- **PROBLEM REQUIREMENTS**:
For the material below, output exactly the span from the line with "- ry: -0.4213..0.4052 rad" to the line with "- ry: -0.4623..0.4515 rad", including both, and nothing besides.

- **DATASET ENTRIES**:
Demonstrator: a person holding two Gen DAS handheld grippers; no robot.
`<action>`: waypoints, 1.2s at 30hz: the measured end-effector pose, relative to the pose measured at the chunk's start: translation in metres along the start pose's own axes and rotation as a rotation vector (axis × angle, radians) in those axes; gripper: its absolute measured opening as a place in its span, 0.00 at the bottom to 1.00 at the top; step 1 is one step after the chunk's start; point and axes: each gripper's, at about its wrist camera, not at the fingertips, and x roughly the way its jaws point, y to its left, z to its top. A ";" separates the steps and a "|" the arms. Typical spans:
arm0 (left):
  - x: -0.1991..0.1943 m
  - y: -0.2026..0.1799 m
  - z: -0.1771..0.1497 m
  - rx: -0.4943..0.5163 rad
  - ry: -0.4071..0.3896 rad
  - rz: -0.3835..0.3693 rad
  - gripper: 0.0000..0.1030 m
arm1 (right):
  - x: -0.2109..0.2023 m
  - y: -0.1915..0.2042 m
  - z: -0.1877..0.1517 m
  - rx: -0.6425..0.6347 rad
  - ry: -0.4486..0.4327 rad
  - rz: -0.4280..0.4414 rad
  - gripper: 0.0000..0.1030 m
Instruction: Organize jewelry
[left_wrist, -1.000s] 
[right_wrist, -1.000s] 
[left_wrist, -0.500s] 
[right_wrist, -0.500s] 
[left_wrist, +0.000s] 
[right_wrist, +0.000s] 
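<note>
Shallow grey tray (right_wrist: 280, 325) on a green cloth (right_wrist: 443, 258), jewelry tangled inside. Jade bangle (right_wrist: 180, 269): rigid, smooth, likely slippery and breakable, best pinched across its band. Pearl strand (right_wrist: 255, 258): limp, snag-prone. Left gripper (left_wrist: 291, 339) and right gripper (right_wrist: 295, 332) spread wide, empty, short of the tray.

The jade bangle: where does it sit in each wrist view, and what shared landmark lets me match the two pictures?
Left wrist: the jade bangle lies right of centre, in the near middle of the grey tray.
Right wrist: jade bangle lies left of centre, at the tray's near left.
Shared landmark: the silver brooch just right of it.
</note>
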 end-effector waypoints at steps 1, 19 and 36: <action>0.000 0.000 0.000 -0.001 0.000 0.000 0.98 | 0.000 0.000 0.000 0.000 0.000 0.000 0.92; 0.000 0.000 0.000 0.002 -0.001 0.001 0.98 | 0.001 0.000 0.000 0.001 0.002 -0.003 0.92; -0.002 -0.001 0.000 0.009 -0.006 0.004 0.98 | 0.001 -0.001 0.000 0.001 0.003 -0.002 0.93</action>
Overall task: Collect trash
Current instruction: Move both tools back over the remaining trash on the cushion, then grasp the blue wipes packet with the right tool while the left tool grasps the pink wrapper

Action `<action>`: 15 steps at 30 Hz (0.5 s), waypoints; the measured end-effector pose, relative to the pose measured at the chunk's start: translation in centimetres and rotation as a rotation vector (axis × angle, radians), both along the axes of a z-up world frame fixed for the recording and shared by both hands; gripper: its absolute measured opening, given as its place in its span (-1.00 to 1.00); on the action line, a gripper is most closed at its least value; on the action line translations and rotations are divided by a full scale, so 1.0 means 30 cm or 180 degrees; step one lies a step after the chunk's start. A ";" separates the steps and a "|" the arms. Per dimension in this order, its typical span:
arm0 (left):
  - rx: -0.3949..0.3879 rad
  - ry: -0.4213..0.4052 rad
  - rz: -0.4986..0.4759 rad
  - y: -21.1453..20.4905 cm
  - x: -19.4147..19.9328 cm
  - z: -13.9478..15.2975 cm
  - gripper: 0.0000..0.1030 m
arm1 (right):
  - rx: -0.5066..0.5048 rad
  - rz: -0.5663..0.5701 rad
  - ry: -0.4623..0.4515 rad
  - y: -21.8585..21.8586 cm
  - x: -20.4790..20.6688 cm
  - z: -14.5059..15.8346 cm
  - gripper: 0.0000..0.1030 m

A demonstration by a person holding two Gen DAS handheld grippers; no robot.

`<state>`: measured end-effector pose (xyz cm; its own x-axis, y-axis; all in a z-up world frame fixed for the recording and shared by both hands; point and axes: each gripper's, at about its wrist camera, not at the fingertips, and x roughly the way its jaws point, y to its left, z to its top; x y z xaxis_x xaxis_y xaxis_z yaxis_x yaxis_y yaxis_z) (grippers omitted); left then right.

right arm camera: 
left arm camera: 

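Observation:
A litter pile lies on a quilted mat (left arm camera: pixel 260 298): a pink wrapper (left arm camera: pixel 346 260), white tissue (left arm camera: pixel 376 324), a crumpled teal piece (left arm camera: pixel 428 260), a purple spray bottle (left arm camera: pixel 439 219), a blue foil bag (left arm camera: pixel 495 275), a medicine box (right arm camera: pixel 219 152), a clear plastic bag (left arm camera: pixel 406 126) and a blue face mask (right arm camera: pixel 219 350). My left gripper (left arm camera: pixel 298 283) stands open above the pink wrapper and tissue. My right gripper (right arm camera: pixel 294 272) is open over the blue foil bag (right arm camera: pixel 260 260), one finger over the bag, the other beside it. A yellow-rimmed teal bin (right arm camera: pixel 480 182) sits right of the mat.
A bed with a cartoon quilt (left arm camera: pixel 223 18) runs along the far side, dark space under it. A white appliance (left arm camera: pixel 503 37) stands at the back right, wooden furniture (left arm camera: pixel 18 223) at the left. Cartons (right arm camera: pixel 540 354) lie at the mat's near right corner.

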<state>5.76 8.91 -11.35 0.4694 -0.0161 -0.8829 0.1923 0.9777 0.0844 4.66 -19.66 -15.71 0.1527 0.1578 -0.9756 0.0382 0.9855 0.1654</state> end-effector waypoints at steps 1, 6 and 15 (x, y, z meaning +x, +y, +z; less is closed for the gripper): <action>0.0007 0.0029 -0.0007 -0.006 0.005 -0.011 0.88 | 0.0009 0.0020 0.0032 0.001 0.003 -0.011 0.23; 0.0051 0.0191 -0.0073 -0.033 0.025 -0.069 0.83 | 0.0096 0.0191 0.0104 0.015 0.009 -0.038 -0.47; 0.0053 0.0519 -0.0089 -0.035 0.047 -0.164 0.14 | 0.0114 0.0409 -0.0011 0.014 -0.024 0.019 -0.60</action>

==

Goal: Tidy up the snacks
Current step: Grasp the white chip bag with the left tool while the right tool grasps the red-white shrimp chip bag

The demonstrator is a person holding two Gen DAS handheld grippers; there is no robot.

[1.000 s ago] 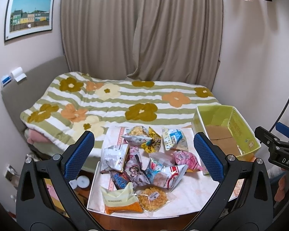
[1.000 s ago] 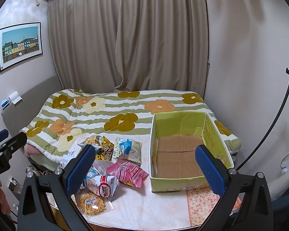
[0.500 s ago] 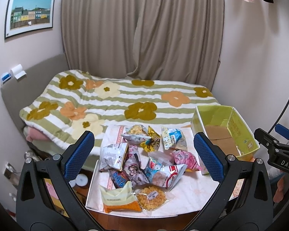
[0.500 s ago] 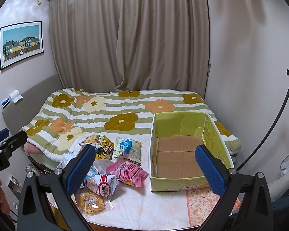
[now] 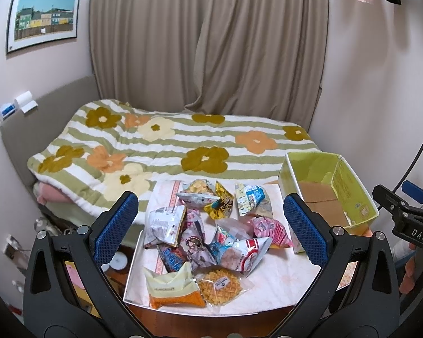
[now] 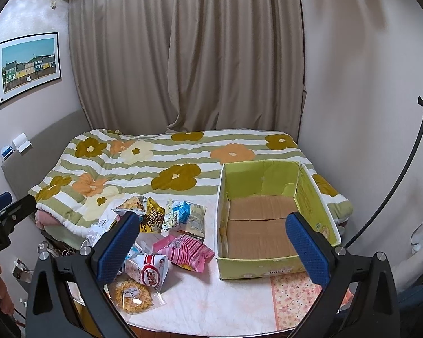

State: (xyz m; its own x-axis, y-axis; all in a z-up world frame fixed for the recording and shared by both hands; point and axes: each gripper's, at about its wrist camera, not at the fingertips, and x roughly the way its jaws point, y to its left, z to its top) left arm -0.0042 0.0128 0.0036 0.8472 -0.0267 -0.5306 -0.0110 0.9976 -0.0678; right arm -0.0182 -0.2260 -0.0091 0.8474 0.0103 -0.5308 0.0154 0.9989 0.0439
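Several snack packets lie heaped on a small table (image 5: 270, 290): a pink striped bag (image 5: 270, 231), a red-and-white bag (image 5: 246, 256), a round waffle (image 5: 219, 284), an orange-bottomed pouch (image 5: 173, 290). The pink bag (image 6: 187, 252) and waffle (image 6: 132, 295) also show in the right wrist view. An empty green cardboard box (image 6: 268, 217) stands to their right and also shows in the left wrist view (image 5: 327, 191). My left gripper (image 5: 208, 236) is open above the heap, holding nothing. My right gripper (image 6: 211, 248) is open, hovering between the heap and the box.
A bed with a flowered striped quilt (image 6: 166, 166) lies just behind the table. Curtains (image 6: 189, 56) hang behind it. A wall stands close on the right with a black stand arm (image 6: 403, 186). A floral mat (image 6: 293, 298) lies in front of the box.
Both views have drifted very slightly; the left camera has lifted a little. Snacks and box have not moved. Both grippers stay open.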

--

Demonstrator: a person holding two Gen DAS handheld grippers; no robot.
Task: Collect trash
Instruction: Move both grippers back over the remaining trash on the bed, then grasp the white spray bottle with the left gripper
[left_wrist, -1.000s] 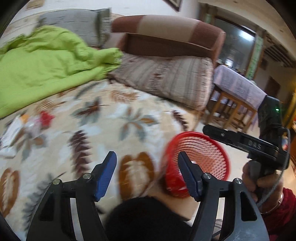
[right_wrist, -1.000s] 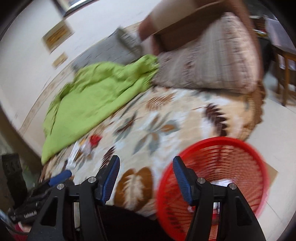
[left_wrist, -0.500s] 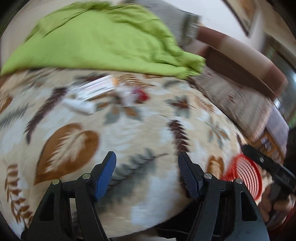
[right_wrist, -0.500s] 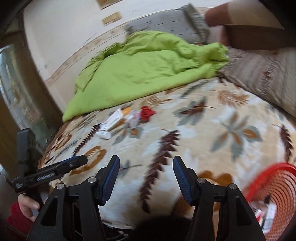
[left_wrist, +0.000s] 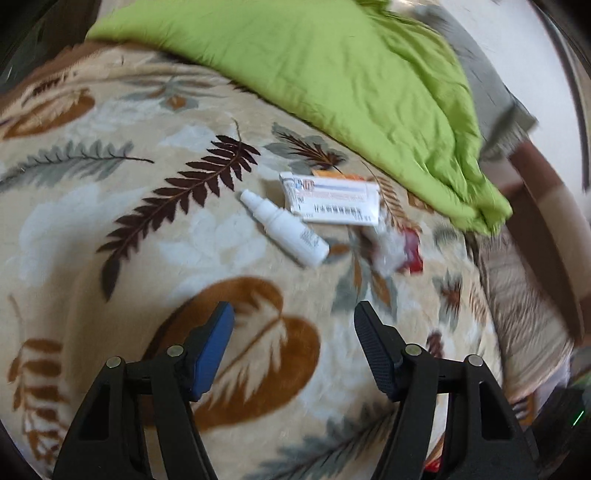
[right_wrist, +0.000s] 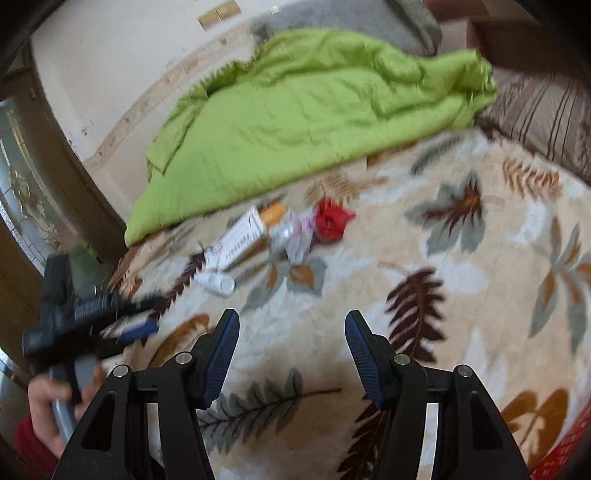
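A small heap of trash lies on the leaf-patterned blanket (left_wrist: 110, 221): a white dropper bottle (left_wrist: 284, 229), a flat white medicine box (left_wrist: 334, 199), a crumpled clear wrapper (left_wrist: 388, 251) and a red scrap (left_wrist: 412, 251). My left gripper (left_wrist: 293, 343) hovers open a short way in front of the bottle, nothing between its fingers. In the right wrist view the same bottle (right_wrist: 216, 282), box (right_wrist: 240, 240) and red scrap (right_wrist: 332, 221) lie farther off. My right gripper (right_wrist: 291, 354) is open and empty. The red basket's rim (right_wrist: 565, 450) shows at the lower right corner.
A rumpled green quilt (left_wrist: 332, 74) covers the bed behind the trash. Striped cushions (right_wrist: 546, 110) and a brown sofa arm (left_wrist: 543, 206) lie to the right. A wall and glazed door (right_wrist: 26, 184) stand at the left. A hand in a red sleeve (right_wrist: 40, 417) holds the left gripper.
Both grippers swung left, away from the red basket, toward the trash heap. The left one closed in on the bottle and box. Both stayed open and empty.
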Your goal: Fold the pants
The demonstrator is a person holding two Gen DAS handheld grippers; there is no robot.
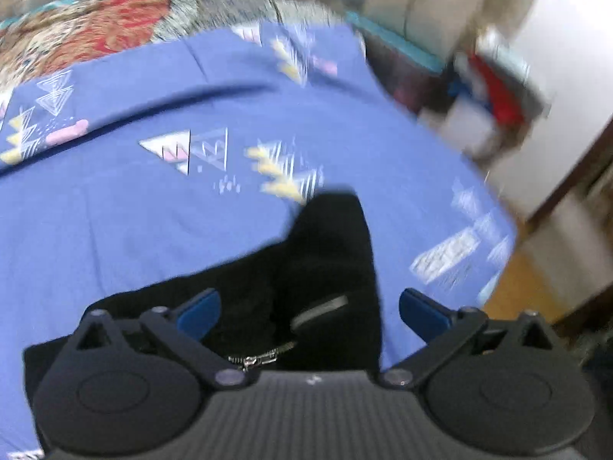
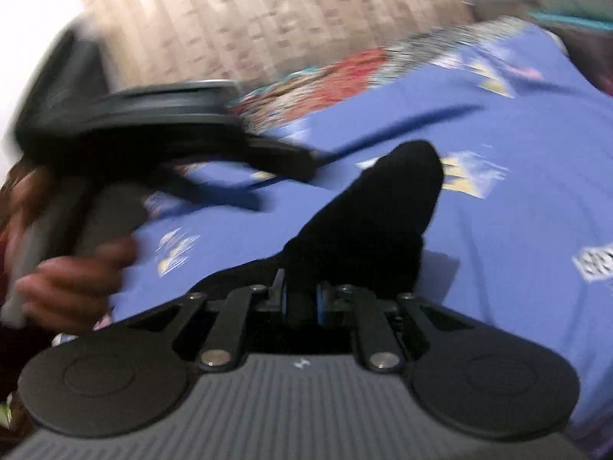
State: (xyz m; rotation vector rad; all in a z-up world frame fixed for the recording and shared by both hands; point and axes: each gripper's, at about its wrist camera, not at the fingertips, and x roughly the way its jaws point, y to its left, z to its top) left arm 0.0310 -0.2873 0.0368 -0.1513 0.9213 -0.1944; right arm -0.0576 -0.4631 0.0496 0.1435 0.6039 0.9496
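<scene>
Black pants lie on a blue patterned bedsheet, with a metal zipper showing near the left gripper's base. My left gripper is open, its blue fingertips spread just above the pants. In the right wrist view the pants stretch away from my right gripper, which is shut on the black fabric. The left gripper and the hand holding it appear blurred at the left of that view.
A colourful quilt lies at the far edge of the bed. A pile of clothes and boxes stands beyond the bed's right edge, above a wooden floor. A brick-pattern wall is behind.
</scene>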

- **YOUR SOLUTION**:
  - ry: -0.4213..0.4052 rad
  - rz: -0.4986..0.4759 rad
  - y: -21.1453..20.4905 cm
  - x: -19.4147..19.9328 cm
  - z: -13.9478..15.2975 cm
  - gripper: 0.0000..0.1030 m
arm1 (right):
  - rx: -0.5066..0.5048 rad
  - rz: -0.5663..0.5701 rad
  - ry: -0.4623..0.4515 rad

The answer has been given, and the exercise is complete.